I would submit for consideration that we do not have a 'wolf' problem any more than we have a wild horse problem here in the US. Wolves kill. It is a big part of what they do and they are good at it. Horses eat and they are very good at what they do. The problem stems from having or allowing unregulated growth of some animal populations in an ecosystem where the growth of other animal species is heavily regulated. Too many horses or wolves can shift the balance in the ecosystem to the detriment of the other species. Different people or groups desire different things from nature and our wild lands. Finding a compromise is key to finding that new balance. As hunters and conservationists, we agreed upon a compromise with the reintroduction of wolves and what we were willing to sacrifice. When those objectives were reached, the other side (pro-wolf coalition? - not sure what to call them) suddenly decided to try and force a new compromise with us by hauling everyone back into court and starting the negotiations all over again. To my mind, the other side was negotiating in bad faith. Hence, the people problem. The wolves are simply stuck in the middle - doing what they always do. Predators kill. I have no problem with any of them. However, I do have a problem with them when their numbers are allowed to go uncheked.
Regarding the poisoning of wolves, I must admit that it troubles me. From what little I know about poison, it is a painful, terrible way to die. Shooting them would probably be more humane. But if we embrace such ideas, then just like poisoning, we find ourselves advocating for taking action outside of the law. We cannot condemn so-called animal rights activists for doing illegal things (examples: liberating animals from lab facilities or interrupting legal hunts) and then grin and pat ourselves on the back for doing the same - feeling that our actions are justified and theirs are not. In the public eye (which this forum is), we need to rise above such conduct by supporting the laws of the land. If we disagree with the law, then we work to change it. It is painful for me to watch how slowly the wheels of justice turn and how the pro-wolf coalition uses the courts to tie up state governments from carrying out good game management programs. But it is the system I have agreed to live under.

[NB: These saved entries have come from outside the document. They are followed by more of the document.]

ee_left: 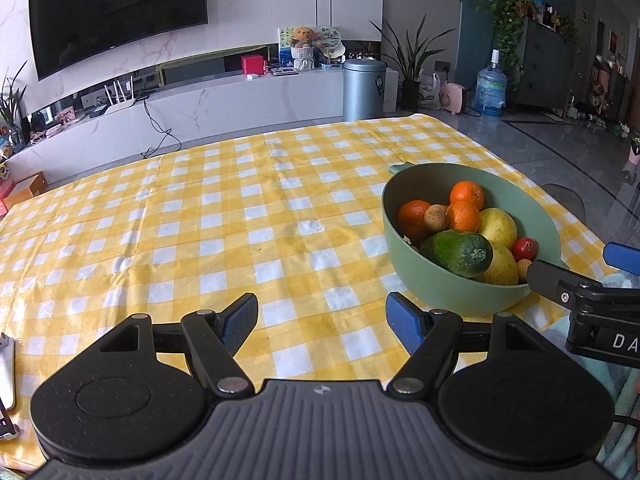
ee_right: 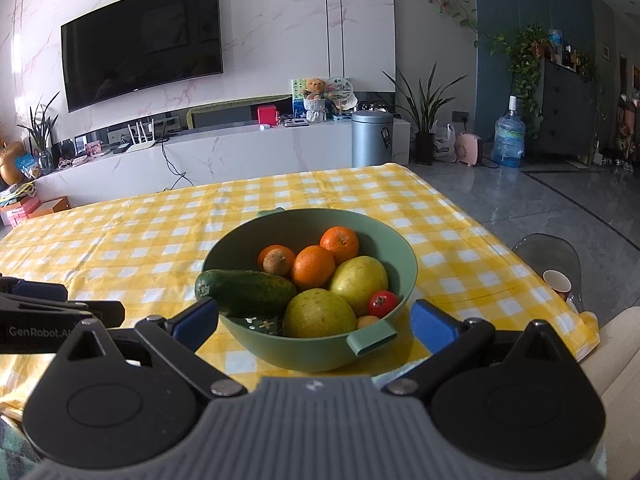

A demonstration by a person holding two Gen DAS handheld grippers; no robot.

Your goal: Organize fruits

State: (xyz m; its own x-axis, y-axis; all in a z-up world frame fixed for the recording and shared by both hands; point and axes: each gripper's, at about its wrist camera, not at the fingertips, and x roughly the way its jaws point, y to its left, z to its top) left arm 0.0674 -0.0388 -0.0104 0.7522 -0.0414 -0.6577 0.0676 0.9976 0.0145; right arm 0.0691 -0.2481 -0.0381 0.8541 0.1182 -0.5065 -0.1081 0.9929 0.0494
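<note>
A green bowl (ee_right: 320, 354) (ee_left: 456, 292) stands on the yellow checked tablecloth (ee_left: 240, 220). It holds a cucumber (ee_right: 248, 292) (ee_left: 458, 252), three oranges (ee_right: 314, 266), two yellow pears (ee_right: 320, 314), a small brown fruit (ee_right: 277, 262), a red tomato (ee_right: 383, 303) and a small yellow fruit (ee_right: 368, 321). My right gripper (ee_right: 314, 320) is open at the bowl's near rim, its blue pads either side of the bowl, holding nothing. My left gripper (ee_left: 322, 322) is open over bare cloth, left of the bowl. The right gripper's fingers (ee_left: 560, 280) show at the left wrist view's right edge.
A cup (ee_right: 557, 282) sits on a clear chair (ee_right: 548, 248) off the table's right edge. A white object (ee_left: 7, 372) lies at the near left edge. Beyond the table's far edge are a TV cabinet (ee_left: 200, 108), a metal bin (ee_left: 364, 88) and a water jug (ee_left: 490, 88).
</note>
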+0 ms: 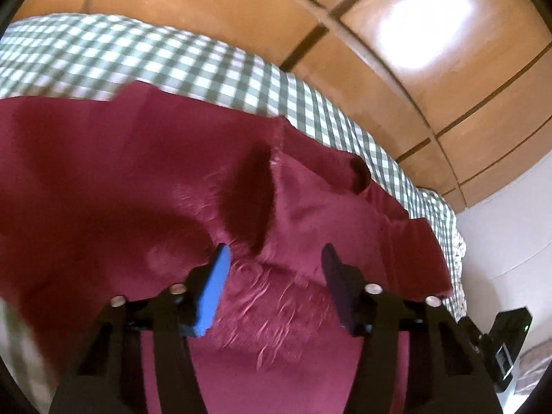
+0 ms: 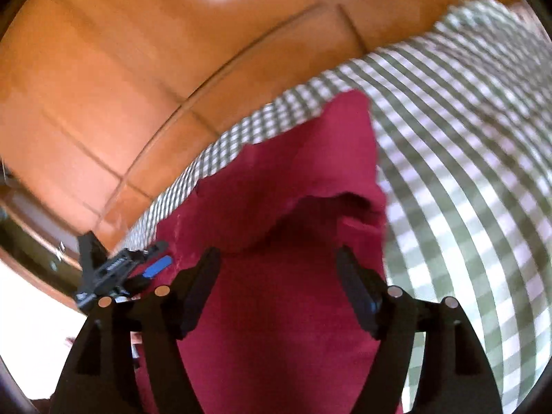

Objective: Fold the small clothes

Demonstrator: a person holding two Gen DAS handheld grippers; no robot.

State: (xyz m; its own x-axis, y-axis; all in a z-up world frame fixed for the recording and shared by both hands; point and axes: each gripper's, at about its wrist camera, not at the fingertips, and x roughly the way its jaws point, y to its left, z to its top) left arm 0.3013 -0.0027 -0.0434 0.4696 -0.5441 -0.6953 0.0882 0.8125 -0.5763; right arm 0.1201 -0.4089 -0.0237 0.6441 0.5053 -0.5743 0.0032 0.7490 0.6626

At the turn of the last century (1900's), my great-grandfather was a forest ranger living in eastern AZ with his family. Hunting was simply a part of life for them. It's what you did to feed the family. Part of his duties as a forest ranger included assisting/hosting workers from other government agencies coming to that part of the country. His son (my grandfather) was a pre-teenager when a young man came to stay with them. This man's job was to remove the last of the wolves left in AZ. He was very good at his job and my grandfather was very taken with him. His knowledge of nature seemed to be encyclopedic. The name of the contract wolf killer was Aldo Leupold. Through the years, my grandfather followed his career from contract killer, to associate member of the Boone & Crocket Club to professor of Game Management at the University of Wisconsin. Because of his dealings with Aldo, my grandfather came to understand that being a conservationist and a hunter were not mutually exclusive. In turn, he taught me that everything has it's place and removing or adding anything to the ecosystem upsets a delicate balance.
I believe we need wolves, coyotes, grizzly bears and wild horses. The only real question is where and how many. That determination must be made by people. Hence, we have a people problem. A conflict among humans. Let's keep the blame with us (or the other side - depending on your point of view) and not direct our vitriol and anger at the poor animals that seem to get caught up in the middle for being nothing more than what God made them.